Thanks! I think this is a valuable clarification. I should maybe have flagged that while I value sociology, I’m not deeply experienced in it.
From my own thinking, it seems there are two interesting properties here, (A) the counterfactual history supposing that some person did or did not exist and the extent to which history is significantly changed, and (B) the amount that someones name gets attached to things and things get attributed to them.
So A is “great” and B is “well known”...
¬A¬B is just the normal case of a person living a modest life and not having a significant impact on history. Nothing to see here.
AB is the great man from great man theory. They do great things and everyone recognizes it!
A¬B is when someone has a large impact, but does not become well known for it. I suspect this does happen. Probably rarely with someone being completely unknown, but very possibly having much larger impacts than renown.
¬AB is when someone becomes known for something while not actually having impacted history much. I suspect this is common when paradigm shifts are inevitable but need something to precipitate around, this could be as much as needing someone to “champion” the paradigm shift, or could be as simple as needing a label to put on a commonly expressed idea and happening to use the name of someone who at some point expressed that idea.
If I had to guess, I would suspect that ¬AB is more common than AB, and A¬B would be less common than either, and ¬A¬B is massively more common than all the others, but of course they are not boolean but gradients. If you (or anyone) know of this distribution being studied, I would be interested to hear about it.

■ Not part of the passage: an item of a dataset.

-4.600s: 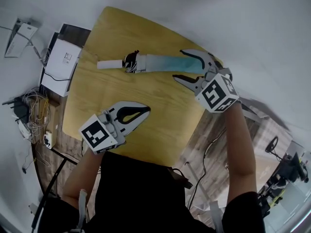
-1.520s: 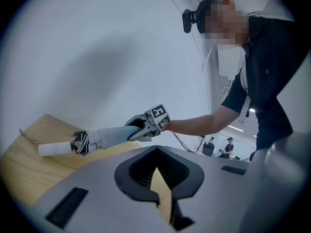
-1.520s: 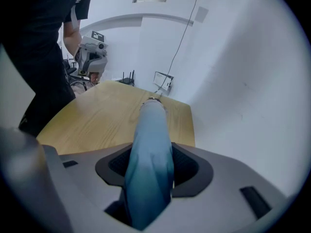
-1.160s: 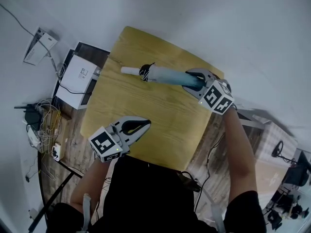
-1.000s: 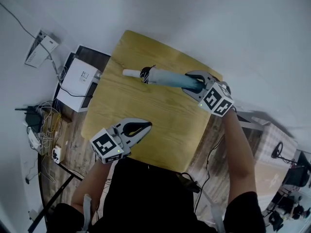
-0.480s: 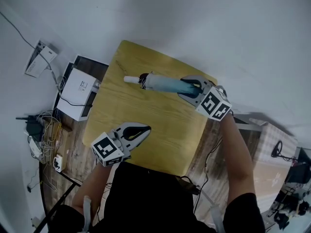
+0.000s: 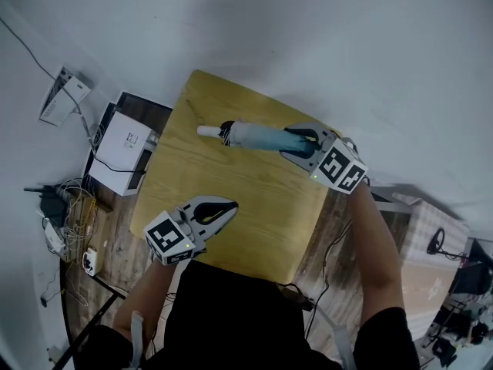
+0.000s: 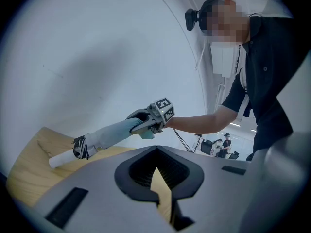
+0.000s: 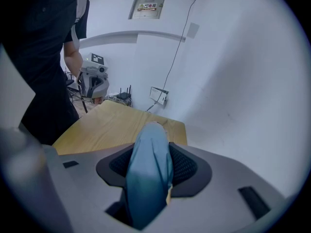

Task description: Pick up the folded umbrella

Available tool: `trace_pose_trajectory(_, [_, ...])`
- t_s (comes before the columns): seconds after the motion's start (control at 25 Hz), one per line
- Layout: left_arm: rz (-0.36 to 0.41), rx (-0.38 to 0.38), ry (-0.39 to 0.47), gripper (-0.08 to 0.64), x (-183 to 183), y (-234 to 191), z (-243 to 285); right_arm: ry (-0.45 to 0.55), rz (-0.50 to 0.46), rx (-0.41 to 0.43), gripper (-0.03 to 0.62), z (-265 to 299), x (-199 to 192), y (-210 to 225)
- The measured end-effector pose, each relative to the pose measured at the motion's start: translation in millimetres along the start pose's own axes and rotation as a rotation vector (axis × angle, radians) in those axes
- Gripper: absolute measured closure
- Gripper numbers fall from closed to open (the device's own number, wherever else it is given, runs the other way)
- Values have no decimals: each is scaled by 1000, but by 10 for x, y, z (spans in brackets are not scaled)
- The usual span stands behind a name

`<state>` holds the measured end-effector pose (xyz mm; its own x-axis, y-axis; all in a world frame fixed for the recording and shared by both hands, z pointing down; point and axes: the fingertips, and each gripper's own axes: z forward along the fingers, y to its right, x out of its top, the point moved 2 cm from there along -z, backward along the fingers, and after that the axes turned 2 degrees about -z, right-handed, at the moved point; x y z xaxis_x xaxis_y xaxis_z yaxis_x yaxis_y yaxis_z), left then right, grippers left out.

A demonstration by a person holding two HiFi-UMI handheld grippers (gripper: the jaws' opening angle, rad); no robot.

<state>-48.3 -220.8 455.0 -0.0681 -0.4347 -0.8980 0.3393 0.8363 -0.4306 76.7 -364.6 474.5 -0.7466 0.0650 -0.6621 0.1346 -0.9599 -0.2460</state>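
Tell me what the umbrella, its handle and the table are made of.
The umbrella looks like matte pale blue woven fabric: it creases softly. Its handle is smooth white, probably plastic. The table is light wood or wood-look laminate, satin: grain lines show.

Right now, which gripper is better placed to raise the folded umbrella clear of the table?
The right gripper: its jaws are closed on the blue end of the folded umbrella. The left gripper is shut on nothing, by the near edge of the table, well apart from the umbrella.
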Motion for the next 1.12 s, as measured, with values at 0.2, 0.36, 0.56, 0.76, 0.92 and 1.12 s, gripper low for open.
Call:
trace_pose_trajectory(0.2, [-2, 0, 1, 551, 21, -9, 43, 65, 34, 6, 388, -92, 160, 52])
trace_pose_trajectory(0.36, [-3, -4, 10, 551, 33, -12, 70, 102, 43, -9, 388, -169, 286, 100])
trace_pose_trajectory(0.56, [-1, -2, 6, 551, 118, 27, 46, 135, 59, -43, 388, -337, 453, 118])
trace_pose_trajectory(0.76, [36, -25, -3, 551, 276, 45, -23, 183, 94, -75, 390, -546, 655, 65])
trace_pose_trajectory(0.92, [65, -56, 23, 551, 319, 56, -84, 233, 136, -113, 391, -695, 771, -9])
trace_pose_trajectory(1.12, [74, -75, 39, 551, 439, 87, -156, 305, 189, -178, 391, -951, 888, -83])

Another nearby idea is that A type people can have large impacts because of where they were born in society. For example, Alexander the great wouldn’t have been nearly so great had he not been the son of the king of Macedon. I think this is actually a pretty different question though. “Did Alex have a large impact?” is a different question than “How was Alex able to have such a large impact?”. He couldn’t have commanded armies if he had had no armies to command, but if nobody else would have commanded them to do what he did, then he still had a large impact. So this idea seems more about whether societies can be seen as meritocratic VS being more nepotistic or cronyistic. Worthwhile to know, but very different.

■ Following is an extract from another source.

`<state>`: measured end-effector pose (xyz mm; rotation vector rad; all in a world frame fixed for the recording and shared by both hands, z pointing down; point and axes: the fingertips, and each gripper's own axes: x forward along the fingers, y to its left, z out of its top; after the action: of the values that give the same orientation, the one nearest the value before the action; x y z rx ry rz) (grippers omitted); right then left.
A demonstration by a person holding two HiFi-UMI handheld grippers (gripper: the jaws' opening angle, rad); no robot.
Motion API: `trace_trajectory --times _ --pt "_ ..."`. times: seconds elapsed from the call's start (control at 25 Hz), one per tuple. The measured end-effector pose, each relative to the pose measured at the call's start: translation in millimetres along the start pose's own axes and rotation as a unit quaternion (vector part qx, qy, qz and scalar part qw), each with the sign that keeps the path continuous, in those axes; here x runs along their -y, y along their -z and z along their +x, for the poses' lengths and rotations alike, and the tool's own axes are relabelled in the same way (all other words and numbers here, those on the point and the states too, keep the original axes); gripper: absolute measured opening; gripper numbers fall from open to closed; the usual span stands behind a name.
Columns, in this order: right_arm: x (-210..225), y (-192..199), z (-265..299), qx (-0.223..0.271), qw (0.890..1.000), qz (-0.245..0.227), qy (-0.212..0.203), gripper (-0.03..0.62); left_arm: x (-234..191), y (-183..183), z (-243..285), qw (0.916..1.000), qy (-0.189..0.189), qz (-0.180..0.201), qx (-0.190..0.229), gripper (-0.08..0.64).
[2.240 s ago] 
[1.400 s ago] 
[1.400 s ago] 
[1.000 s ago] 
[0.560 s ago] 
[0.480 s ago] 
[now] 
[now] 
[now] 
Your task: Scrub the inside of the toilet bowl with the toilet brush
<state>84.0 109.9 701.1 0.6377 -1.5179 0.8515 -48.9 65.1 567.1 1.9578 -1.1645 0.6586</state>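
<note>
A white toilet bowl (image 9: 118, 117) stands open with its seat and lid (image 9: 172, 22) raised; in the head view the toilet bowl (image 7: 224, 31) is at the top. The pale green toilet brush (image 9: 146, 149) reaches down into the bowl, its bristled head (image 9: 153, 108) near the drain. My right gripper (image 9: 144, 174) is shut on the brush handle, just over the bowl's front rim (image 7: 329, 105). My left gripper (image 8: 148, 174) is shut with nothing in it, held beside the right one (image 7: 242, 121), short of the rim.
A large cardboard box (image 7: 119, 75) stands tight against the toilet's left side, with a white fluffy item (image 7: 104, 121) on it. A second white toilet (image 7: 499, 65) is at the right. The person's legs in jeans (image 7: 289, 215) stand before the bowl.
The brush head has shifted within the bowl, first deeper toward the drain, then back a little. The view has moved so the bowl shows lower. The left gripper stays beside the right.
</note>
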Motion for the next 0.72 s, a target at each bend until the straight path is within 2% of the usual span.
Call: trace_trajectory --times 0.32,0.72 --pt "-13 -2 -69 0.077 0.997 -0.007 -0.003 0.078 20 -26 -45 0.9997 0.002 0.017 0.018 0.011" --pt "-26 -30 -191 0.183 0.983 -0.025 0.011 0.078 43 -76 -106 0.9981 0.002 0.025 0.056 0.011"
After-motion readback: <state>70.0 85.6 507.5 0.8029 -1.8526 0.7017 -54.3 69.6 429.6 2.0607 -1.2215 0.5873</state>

I’m also interested in motivations people have for wondering about this. I could see some using it to argue that status inequality is greater than justified, and while I think this is probably true, I don’t really care that much. More interesting to me is the question “how should one attempt to influence the world for the better”. In an A heavy world, it makes sense to try to be great. In a ¬A heavy world, it makes more sense to try to find the movements and projects and communities that are going to have positive impact and contribute to them.

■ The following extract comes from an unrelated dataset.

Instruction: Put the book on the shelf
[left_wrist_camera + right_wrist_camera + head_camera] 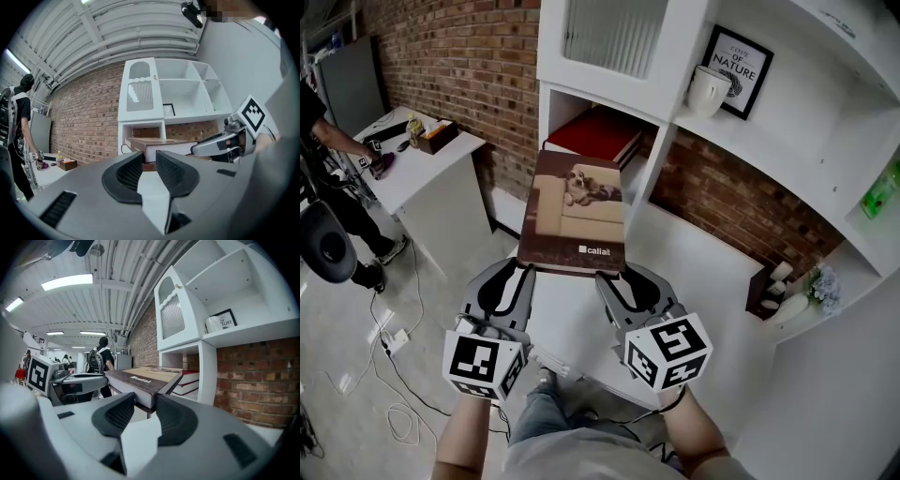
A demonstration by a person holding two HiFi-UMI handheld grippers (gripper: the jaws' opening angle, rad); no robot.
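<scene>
The book (575,214) is flat and thick, with a hard brown cover and pale page edges. On the cover is a picture of a small animal lying on a tan sofa, but I cannot tell what kind of animal it is. The left tool (517,274) is partly open and pinches the book's near left corner between its dark, ribbed pads. The right tool (619,279) is open a bit wider and pinches the near right corner the same way. The book is up in the air, lying almost flat. It is over the smooth white surface (694,281) and right in front of the low open box of the white shelf (609,56). A red book (595,131) lies flat inside that box, and the held book covers its front edge. A round white mug (709,91) and a picture in a black frame (738,58) stand higher up on the shelf. A rough brick wall (459,56) is behind. The tools hide the book's near corners.
</scene>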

It is probably important to have people trying all combinations of both, but I feel I naturally lean heavily to A heavy individualism, thinking highly of my own ideas while undervaluing other peoples ideas, so for me, thinking of the world as ¬A heavy feels like it helps me compensate and focus more on collaboration. However, having put this into words, I would probably be better off trying to believe whatever is true and trying to promote collaboration within myself, if it is helpful, regardless. So again if anyone can point me at actual studies of this, that would be pretty cool!